Although I no longer work for ICANN, I’d planned on attending its meeting in Nairobi next month to meet old friends and drum up some work for my new consulting business. The Nairobi meeting is scheduled to run from 7-12 March. The biggest issue on the table is a crucial stage in the addition of new top level domains; the vote by the Board on how to handle expressions of interest. But in the last 24 hours, ICANN’s COO, Doug Brent, has published a security warning that may result in the meeting being cancelled.
If this happens, it will be a real blow for the Kenyan Internet community. A previously planned meeting in Nairobi was cancelled because of security concerns prompted by election violence a couple of years ago. I thought this was the wrong call at the time, as election violence tends to die down and our meeting wasn’t till several months later. But I didn’t question and don’t envy the people who have to make that decision.
An ICANN meeting brings about 1200 people from around the world to a country chosen from host applications about a year in advance. It’s a mix between a trade show and a party conference, with endless parallel sessions, soap-boxing, hallway deal-making and late night drinking. Probably two thirds One third (thanks, Kieren) of the participants are regulars, and there’s always a ‘back to school’ feeling on the first day as you greet people you’ve not seen in months with an enthusiasm that wears off in about a nanosecond. The dominance of the regulars causes ongoing criticism that the whole travelling circus doesn’t work to get more and different people to take part, and should halt its global peregrinations and stay put in L.A., Frankfurt or Singapore.
It’s expensive to take part in person, but however much resources are put into it, the number of remote participants is always disappointing. The in-person meetings have an uneasy mix of lobbyists, volunteers (many of whom are self-styled volunteers and in fact make their living from ICANN activities), beleagured staff members, G-men, NGO types, ccTLD reps, techies, salesmen, and confused-looking locals. Like it or loathe it, the travelling ICANN meeting is a big deal for the local hosts and the Internet community of the country and region it’s in. It’s their moment to come together as a group and strut their stuff on the global stage.
The latest security warning about Nairobi concerns a known threat, the possibility of a terrorist attack by Al-Shabaab, a Somalia based Islamist insurgency group. The group has said it will attack if Kenya supports the Somali Transitional Federal Government. The UK Foreign & Commonwealth Office put out a warning in December 2009 that terrorist attacks throughout Kenya remain a high risk, but that only non-essential travel to near the Somali border is to be avoided. Like London, New York or Washington DC, Nairobi functions admirably despite a constant threat of terrorism. However, the US State Department has just issued a specific warning about possible suicide attacks on the Kenyatta Conference Centre where the meeting will be held.
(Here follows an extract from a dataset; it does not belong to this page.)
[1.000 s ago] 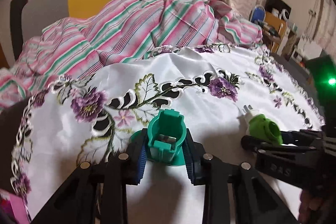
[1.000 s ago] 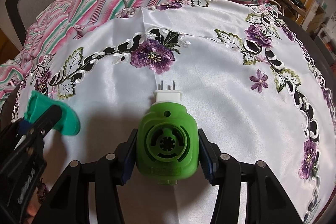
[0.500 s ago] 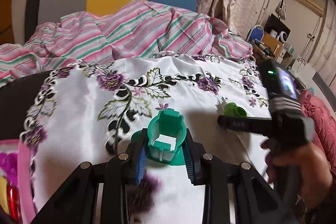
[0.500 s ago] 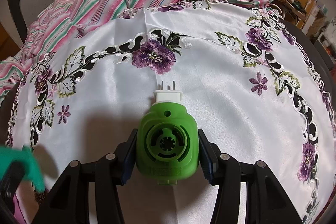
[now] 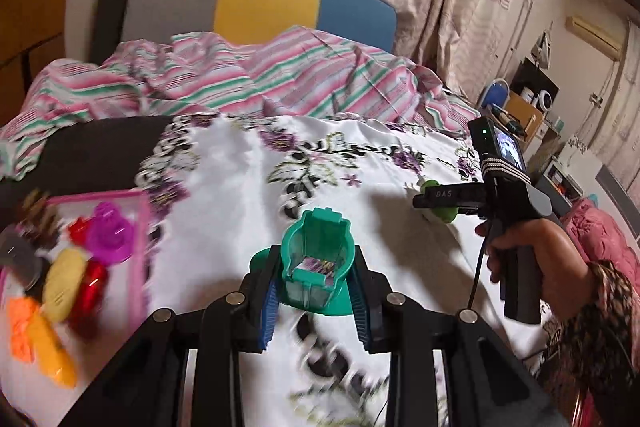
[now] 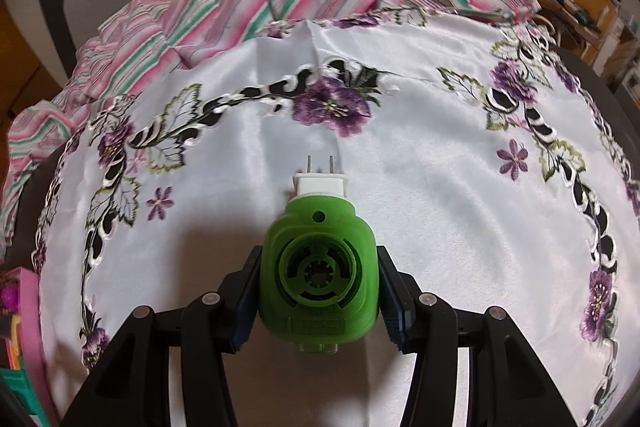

It says the individuals planning on carrying out attacks have been living in Somali communities within Kenya since early February.
Although the Board just voted a couple of weeks ago to go ahead with the Nairobi meeting despite the more general security concerns, the latest warning has re-opened this tough question. Ultimately, ICANN’s CEO and Chairman must weigh up the risk of bringing over a thousand people to a potential terrorist target. Their decision isn’t simple as that sounds. Chances are, no attacks will happen and the meeting will be a success. But I suspect the maxim ‘if we cancel it, the terrorists have already won’ has a lot more rhetorical than practical weight if you’re the person on whose conscience the safety of hundreds of people will sit.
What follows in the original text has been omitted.